If a circle and a line are drawn on a paper, three things can possible happen:

(i) The line does not touches or cuts the circle. As you see in the figure besides that $XY$ does not touch or cut the circle.

(ii) The line cuts the circle in two parts. The straight line which cuts the circle in two points is called the secant of the circle. In this case the line $PS$ cuts the circle at two points $Q$ and $R$. $QR$ is a chord.

(iii) The line touches the circle at only one point. The line that touches the circle at only one point is called tangent of the circle. The point at which the line touches the circle is called the point of contact. In this case, you see that the line $AB$ touches the circle at point $C$ (one point only).

Theorems related to tangents:

Theorem 18: The tangent at any point of a circle and the radius through this point are perpendicular to each other.

Given: $AB$ is a tangent. Point of contact is $P$.

To prove: $OP \perp AB$

Proof: $OP < OQ$ (since $Q$ is outside the circle)

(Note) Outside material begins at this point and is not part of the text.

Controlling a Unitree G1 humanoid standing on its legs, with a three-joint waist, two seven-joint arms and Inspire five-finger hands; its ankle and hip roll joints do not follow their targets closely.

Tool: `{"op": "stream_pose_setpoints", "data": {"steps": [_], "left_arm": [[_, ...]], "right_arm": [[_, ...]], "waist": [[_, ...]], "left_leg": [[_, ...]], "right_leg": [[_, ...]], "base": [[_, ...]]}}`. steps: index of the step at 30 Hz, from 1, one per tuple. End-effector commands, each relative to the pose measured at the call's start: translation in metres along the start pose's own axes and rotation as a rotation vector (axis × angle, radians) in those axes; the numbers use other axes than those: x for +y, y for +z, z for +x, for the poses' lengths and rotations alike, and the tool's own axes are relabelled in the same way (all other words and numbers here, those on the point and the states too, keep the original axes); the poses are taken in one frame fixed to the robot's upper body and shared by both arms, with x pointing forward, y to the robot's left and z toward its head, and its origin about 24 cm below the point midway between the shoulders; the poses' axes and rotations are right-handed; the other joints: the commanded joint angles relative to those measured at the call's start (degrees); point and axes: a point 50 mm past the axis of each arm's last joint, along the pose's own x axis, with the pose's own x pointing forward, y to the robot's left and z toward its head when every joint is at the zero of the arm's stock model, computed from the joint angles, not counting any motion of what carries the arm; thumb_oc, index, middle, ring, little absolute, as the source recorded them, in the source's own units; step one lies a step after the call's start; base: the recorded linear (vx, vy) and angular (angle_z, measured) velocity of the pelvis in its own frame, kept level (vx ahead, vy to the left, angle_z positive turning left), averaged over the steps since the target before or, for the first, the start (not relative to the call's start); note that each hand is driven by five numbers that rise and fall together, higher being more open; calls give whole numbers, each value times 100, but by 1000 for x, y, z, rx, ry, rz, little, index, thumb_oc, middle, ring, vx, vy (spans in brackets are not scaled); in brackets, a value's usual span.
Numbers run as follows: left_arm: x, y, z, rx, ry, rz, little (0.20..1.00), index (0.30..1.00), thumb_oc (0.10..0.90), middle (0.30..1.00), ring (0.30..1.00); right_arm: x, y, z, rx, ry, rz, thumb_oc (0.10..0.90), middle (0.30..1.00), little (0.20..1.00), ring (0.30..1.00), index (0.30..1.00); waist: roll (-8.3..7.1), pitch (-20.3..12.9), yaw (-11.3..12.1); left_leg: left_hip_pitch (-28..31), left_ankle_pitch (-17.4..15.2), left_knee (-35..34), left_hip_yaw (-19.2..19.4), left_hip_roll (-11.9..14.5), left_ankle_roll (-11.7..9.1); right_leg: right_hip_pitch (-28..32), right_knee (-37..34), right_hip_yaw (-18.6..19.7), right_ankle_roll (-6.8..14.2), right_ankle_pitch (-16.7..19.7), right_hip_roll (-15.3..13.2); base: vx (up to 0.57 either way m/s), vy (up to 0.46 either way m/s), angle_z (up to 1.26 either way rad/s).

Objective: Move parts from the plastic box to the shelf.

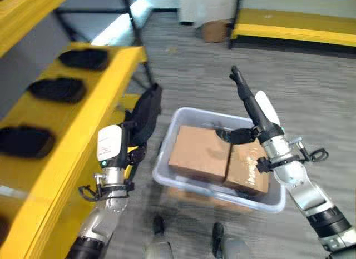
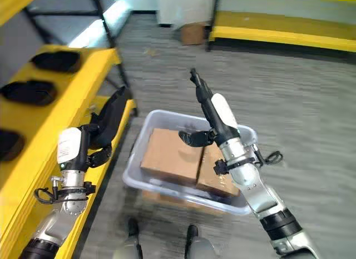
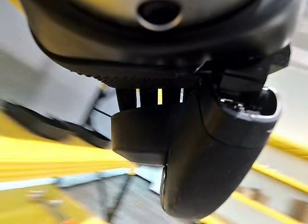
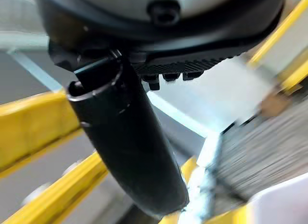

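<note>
My left hand (image 1: 114,153) is shut on a black part (image 1: 147,110) and holds it upright beside the front edge of the yellow shelf (image 1: 94,123), left of the plastic box. Three more black parts (image 1: 57,89) lie in a row on that shelf. The clear plastic box (image 1: 275,203) sits on the floor and holds two brown cardboard boxes (image 1: 200,153) side by side. My right hand (image 1: 253,106) is raised over the far right part of the box, open, with its fingers straight and pointing away and its thumb sticking out to the side.
A second yellow rack (image 1: 295,31) runs along the far right. A small cardboard box (image 1: 214,31) stands on the grey floor beside it. The shelf's black upright (image 1: 136,25) rises at the back, left of the plastic box.
</note>
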Motion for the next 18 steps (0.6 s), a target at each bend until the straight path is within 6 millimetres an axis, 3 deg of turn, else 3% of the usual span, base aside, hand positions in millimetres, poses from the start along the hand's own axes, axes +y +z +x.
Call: {"op": "stream_pose_setpoints", "data": {"steps": [1,4,5,7,8,9,11,16,18], "left_arm": [[57,32,29,-212,316,-54,300,300,400,300,300],[59,31,25,-205,318,-53,300,300,400,300,300],[59,31,23,-207,320,-59,300,300,400,300,300],[59,32,21,-206,318,-59,300,300,400,300,300],[58,32,20,-206,315,-60,300,300,400,300,300],[59,35,18,-218,318,-68,300,300,400,300,300],[59,35,18,-221,324,-49,300,300,400,300,300],[68,37,16,-252,362,2,300,300,400,300,300],[76,37,16,-277,406,66,300,300,400,300,300]], "right_arm": [[-14,38,7,-220,-85,76,900,1000,1000,1000,1000],[-14,31,-3,-180,-95,88,900,1000,1000,1000,1000],[-14,25,-11,-140,-107,98,900,1000,1000,1000,1000],[-16,18,-20,-98,-134,113,900,1000,1000,1000,1000],[-16,18,-21,-95,-134,112,900,1000,1000,1000,1000],[-21,12,-34,-53,-164,108,900,1000,1000,1000,1000],[-19,7,-39,-23,-175,110,900,1000,1000,1000,1000],[-15,6,-41,-7,-186,115,900,1000,1000,1000,1000],[-10,8,-37,-19,-179,121,900,1000,1000,1000,1000]], "waist": [[-73,-430,-236],[-78,-506,-303],[-26,-561,-351],[43,-648,-409],[41,-657,-411],[144,-791,-450],[213,-846,-424],[209,-856,-328],[180,-833,-218]], "left_leg": [[815,-837,551,348,53,42],[1017,-1140,891,578,2,89],[1188,-1392,872,625,-13,94],[1439,-1572,392,739,-60,129],[1463,-1553,347,733,-71,135],[1746,-1448,-563,874,-61,67],[1888,-1357,-1047,732,-141,79],[1838,-1387,-1266,508,-425,227],[1809,-1483,-1266,353,-680,371]], "right_leg": [[877,-1281,-486,603,718,-30],[987,-1439,-781,608,780,-14],[1070,-1499,-981,637,782,5],[1135,-1514,-1175,715,821,-35],[1149,-1522,-1188,723,824,-41],[1197,-1506,-1442,819,890,-145],[1204,-1503,-1500,872,938,-182],[1128,-1420,-1601,1055,1194,-450],[1080,-1403,-1603,1197,1376,-653]], "base": [[-113,-159,119],[-41,-31,98],[-53,34,95],[-20,91,70],[-10,192,66],[-18,201,64],[-24,198,95],[-59,190,35],[-92,275,45]]}}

Similarly, we can show that out of all possible line segments that could be drawn from $O$ to the line $AB, OP$ would be the shortest. Hence $OP \perp AB$.  (Reason: The shortest line segment, drawn from a given point to a given line is perpendicular to this line)

Hence Proved

Corollary: If two tangents are drawn to a circle from an external point, then

(i) the lengths of the tangents to the circle are equal

(ii) the tangents will subtend equal angles at the center of the circle

(iii) tangents are equally inclined to the line joining the point and the center of the circle.

Given: A circle with center $O$. $PA$ and $PB$ are two tangents to this circle from external point $P$.

To Prove:

(i) $PA = PB$

(ii) $\angle AOP = \angle BOP$

(iii) $\angle APO = \angle BPO$

Proof:

Consider $\triangle AOP$ and $\triangle BOP$

$OA = OB$ (radius of the same circle)

$\angle OAP = \angle OBP = 90^o$ (Theorem 18)

$OP$ is common

$\therefore \triangle AOP \cong \triangle BOP$ (by R.H.S postulate)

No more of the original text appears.